To do ▸
Print every line of the listing below, starting with the line that holds "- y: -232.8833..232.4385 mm" and going on through the line that holds "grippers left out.", both included, and print nothing else.

Task inputs ▸

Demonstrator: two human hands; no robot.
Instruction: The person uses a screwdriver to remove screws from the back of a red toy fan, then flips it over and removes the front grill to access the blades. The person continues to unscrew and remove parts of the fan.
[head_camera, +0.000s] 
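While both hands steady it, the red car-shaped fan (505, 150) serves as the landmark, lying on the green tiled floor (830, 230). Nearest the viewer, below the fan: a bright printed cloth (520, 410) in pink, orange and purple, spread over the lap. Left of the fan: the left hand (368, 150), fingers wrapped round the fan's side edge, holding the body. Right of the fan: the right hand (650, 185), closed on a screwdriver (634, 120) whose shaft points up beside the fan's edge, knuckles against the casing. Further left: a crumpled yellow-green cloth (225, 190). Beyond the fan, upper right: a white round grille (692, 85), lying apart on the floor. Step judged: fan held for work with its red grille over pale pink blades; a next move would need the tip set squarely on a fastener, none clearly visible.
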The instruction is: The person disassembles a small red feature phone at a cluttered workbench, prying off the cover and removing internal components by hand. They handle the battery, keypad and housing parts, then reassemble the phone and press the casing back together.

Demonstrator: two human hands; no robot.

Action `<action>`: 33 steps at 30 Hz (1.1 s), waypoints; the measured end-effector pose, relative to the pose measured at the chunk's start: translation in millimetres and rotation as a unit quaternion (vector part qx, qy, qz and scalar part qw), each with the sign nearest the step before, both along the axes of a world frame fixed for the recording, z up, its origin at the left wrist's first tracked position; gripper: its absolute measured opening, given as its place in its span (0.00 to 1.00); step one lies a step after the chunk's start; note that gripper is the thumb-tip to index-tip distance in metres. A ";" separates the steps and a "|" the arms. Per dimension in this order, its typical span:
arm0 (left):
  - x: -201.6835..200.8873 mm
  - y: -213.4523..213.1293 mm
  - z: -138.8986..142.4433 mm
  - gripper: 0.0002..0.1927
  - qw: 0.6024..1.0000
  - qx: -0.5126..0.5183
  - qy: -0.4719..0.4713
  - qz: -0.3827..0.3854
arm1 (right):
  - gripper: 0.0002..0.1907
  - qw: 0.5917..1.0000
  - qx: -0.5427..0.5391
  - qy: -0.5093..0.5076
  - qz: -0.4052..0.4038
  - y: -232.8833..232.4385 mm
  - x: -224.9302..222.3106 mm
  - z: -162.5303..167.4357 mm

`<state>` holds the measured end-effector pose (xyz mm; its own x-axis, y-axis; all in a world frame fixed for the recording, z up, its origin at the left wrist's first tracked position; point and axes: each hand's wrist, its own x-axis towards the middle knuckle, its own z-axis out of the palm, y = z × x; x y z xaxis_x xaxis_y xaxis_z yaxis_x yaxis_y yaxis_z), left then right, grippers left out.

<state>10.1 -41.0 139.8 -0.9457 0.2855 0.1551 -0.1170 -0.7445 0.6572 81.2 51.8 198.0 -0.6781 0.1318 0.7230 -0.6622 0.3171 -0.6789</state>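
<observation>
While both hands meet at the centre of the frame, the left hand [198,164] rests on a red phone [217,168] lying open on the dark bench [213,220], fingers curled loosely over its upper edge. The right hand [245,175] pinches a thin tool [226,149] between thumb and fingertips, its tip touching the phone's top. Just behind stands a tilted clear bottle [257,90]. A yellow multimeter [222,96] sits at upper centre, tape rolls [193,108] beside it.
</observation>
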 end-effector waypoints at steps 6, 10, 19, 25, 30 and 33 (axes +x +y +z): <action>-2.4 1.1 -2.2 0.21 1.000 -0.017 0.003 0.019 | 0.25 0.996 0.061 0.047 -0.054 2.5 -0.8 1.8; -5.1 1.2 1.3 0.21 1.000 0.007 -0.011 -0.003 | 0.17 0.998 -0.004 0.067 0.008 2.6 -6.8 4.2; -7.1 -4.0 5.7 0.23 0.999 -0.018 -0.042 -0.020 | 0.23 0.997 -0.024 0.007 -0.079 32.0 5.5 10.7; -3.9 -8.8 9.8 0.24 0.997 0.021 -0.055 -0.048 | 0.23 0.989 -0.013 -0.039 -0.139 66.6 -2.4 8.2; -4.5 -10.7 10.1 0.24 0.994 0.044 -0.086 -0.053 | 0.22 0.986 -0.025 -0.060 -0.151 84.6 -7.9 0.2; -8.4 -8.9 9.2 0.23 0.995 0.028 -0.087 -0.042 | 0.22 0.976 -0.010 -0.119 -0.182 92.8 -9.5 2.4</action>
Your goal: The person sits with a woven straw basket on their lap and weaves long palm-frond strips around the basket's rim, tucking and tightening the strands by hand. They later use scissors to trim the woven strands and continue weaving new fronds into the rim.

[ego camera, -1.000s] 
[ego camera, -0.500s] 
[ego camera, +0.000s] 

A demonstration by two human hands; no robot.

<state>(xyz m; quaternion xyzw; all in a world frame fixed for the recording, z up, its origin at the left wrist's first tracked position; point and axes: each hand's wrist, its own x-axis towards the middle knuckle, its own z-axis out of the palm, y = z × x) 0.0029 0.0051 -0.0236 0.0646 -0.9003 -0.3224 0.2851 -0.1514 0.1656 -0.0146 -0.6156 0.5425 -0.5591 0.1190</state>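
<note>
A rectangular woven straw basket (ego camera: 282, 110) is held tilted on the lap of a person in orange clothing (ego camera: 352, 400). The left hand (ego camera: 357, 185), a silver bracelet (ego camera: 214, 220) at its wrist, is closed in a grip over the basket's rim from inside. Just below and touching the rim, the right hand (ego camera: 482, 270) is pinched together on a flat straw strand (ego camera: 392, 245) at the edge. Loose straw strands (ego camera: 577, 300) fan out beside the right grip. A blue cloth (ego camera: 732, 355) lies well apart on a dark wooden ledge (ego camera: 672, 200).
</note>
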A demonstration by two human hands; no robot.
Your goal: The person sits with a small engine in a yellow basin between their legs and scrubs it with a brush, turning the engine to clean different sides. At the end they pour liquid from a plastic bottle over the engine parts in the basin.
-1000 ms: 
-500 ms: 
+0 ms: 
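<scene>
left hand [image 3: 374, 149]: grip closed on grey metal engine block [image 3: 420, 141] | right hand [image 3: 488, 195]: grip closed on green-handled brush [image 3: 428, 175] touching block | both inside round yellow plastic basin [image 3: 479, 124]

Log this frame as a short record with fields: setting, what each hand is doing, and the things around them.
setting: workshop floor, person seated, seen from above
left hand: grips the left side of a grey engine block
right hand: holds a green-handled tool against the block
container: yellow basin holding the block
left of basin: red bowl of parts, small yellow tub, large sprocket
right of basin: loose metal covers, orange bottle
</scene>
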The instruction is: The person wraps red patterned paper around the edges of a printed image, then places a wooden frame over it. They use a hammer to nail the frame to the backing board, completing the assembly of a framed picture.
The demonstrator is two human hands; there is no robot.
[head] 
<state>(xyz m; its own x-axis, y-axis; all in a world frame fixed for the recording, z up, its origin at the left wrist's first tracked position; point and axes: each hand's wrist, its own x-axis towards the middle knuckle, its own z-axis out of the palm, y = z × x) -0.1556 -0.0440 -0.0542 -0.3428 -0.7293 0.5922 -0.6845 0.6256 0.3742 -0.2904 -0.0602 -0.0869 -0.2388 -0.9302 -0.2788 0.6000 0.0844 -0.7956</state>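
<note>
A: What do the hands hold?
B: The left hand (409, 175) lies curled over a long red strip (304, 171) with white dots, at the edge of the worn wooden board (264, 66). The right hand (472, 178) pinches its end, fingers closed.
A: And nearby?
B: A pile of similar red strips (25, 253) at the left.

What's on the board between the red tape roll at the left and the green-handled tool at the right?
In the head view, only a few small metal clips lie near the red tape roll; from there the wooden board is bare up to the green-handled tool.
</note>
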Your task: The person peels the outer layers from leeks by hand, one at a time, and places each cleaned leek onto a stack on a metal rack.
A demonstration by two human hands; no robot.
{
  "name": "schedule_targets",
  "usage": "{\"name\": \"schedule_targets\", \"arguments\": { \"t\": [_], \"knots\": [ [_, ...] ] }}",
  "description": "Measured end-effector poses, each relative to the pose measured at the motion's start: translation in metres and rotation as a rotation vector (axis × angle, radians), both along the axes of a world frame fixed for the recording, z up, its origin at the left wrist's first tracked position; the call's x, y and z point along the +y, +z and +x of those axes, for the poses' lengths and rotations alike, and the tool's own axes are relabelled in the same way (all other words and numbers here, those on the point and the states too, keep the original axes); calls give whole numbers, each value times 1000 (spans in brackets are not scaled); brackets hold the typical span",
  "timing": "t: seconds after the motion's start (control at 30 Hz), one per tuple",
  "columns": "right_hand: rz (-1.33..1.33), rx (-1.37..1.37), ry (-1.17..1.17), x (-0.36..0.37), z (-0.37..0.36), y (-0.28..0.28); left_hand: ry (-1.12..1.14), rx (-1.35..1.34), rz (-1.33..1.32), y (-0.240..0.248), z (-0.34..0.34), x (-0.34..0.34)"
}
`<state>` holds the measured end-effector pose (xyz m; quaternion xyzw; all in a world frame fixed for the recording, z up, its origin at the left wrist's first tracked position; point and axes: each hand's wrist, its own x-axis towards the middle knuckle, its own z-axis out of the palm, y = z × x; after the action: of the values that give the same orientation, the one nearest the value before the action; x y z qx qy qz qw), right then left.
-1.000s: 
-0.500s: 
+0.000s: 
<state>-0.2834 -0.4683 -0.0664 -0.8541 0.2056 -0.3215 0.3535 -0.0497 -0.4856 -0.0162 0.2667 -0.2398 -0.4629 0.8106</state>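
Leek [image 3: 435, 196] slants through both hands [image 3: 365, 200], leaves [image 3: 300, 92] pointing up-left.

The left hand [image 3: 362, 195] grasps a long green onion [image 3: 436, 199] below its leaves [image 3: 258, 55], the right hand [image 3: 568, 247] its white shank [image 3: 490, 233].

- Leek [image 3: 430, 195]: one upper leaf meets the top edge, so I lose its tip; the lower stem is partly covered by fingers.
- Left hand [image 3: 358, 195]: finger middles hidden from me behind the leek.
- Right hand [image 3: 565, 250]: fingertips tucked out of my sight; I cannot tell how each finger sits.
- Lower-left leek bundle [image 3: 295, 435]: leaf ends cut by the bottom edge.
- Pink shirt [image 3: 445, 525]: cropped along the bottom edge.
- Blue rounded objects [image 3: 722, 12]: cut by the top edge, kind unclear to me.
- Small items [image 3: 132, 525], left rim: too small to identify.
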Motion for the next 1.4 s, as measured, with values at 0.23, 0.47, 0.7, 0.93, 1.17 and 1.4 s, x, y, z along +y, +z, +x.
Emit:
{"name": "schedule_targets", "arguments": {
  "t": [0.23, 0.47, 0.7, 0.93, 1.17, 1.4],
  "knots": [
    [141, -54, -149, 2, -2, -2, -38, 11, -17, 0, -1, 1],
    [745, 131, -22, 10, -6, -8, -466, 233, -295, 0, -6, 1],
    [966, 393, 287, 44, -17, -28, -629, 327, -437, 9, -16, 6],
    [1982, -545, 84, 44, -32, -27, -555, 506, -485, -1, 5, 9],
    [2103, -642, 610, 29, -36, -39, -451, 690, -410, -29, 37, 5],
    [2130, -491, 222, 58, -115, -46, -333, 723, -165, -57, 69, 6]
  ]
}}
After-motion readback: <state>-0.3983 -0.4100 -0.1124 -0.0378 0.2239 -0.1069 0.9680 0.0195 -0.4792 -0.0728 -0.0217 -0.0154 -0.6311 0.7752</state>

Answer below ▸
  - y: -232.8833..232.4385 mm
  - x: -224.9302..222.3106 mm
  - z: -162.5303..167.4357 mm

`<state>` holds the measured end-effector pose (xyz mm; its own x-axis, y-axis; all in a world frame fixed for the recording, z up, its origin at the left wrist's first tracked position; point and axes: each hand's wrist, its own x-axis towards the middle knuckle, its own z-axis out of the palm, y = z × x; x y z xaxis_x xaxis_y xaxis_z yaxis_x yaxis_y yaxis_z), left then right, grippers left out.

For this exercise, nothing more remains to be given.